What she found most curious was why Deliah had lied about how long she’d had the plant. Upon earlier inspection, most of the plants on the hall table had been there long enough to make marks or even rings in the wood, caused by careless watering. There wasn’t so much as a blemish associated with the Zacatechichi; the plant must have been very new.
It was far too early in the game to yet draw conclusions, but Marta had a great deal to mull over as she listened to the chuffing of the taxi. There was an unpleasant metallic whine hidden in the normally
cheerful sound that indicated some of the gears in the drive were in need of re-machining. Marta wrote a note to that effect and tucked it between the seat cushions as an extra bit of tip when she arrived at the designated meeting point with Simms, a coffee shop only a few blocks from Brown Park.
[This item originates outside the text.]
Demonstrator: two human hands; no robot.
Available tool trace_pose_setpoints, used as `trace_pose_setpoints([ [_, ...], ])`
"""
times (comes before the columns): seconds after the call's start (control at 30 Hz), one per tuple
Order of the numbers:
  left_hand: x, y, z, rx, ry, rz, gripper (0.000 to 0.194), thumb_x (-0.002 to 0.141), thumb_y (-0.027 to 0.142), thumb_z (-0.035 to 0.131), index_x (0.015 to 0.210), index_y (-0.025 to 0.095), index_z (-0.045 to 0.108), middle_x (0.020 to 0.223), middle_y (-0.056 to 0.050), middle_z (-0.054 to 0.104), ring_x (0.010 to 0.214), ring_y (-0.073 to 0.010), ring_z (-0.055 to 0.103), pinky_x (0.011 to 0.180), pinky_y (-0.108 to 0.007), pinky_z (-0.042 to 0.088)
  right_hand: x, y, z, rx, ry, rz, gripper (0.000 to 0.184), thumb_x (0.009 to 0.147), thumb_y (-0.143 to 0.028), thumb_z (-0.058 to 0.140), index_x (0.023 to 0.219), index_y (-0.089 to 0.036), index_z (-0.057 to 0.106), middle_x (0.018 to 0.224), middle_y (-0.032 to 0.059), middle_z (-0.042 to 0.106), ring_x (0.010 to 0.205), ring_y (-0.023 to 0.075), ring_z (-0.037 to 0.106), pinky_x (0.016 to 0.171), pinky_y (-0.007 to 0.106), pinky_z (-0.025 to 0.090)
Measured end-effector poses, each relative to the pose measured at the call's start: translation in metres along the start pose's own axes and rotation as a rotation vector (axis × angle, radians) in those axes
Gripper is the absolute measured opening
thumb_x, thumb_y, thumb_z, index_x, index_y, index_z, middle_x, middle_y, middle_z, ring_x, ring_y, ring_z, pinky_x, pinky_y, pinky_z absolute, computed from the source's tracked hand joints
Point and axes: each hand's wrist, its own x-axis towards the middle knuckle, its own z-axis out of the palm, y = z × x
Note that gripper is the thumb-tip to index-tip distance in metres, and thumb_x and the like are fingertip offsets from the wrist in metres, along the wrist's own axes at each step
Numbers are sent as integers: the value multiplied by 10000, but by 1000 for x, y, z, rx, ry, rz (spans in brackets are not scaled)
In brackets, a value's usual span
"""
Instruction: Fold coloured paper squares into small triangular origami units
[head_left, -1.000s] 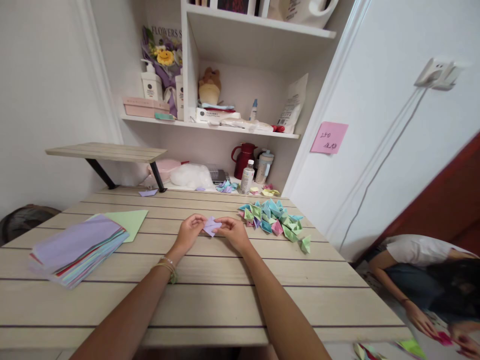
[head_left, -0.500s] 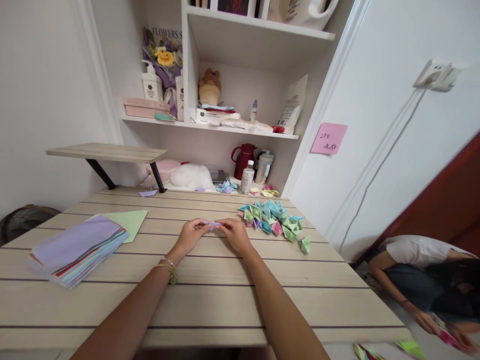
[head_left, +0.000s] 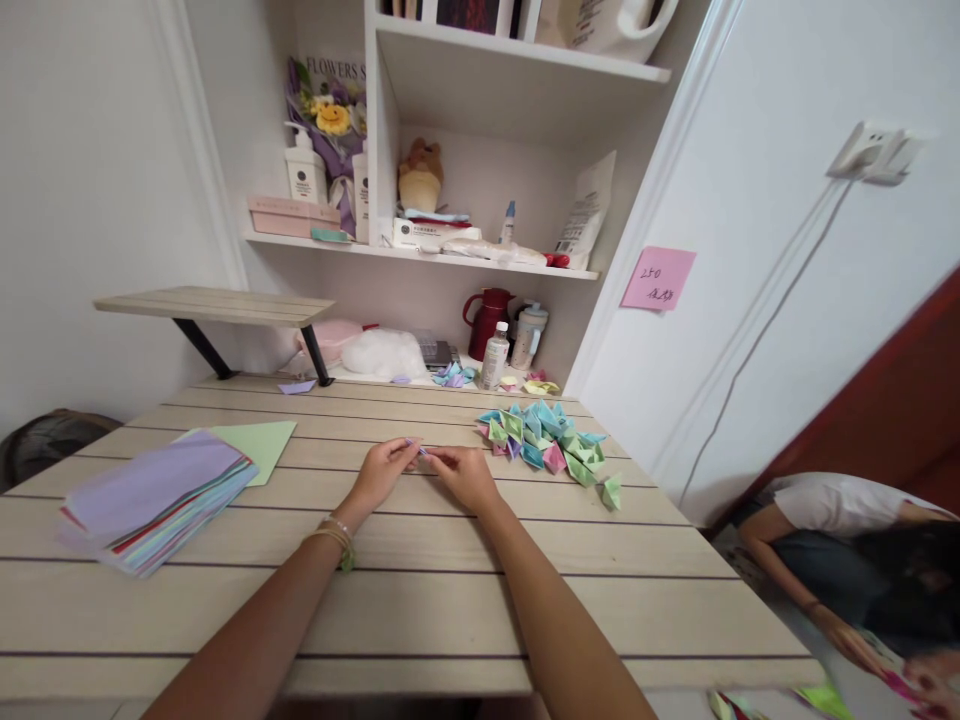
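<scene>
A small folded piece of purple paper (head_left: 422, 451) is pinched between my two hands above the middle of the table, mostly covered by the fingers. My left hand (head_left: 382, 470) is closed on its left side, thumb against forefinger. On its right side my right hand (head_left: 466, 474) grips it with thumb and fingers. To the right of my right hand lies a heap of folded paper boats (head_left: 544, 432) in blue, green, pink and purple. A fanned stack of coloured paper sheets (head_left: 157, 490) with purple on top lies at the left, partly over a light green sheet (head_left: 259, 445).
A small raised shelf (head_left: 214, 303) on black legs stands at the back left. Behind the table are a bottle (head_left: 494, 355), a red jug (head_left: 489, 322) and a tumbler (head_left: 529, 335). A person (head_left: 832, 550) crouches at the lower right, hands on something pink.
My fingers have shifted on the purple paper, and less of it shows now. The hands have stayed at nearly the same place. The crouching person's hands have moved slightly.
</scene>
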Motion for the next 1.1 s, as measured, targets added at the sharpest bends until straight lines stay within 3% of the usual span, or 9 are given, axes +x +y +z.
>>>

Rather than the big man, a small, grubby child perched on the nearby garden wall. Catching sight of her, the little girl scampered over and held out a crumpled bit of paper. Marta dug past her revolver in her handbag to come up with a quarter for the girl, and then read the message: Need you back at the warehouses at once. V. urgent. —EM
Marta sighed and strode to the street to hail another taxi, her long skirts swirling around her ankles. Sometimes she felt as if the world did its level best to fall to pieces the moment her back was turned.
Simms had greeted his change of costume with relief, finding himself far more comfortable in the clothes of a lower-class laborer than those of a gentleman. He felt nearly buoyant after ridding himself of the hated collar and turned his energy fully to the task of finding out more about Clementine Nimowitz’s missing maid. Or as the Captain often put it, “Turning over all of the obvious and boring stones.” This was fine with Simms; boring was his loudly proclaimed preference.
Though he could admit in the privacy of his own mind that the sort of boring he’d been subjected to before had partially led him down a path that ended at the bottom of a bottle of whiskey. Ultimately, his desire for boredom was similar to a wealthy man crying for the simplicity of poverty from the comfort of his sumptuous drawing room, and he knew it.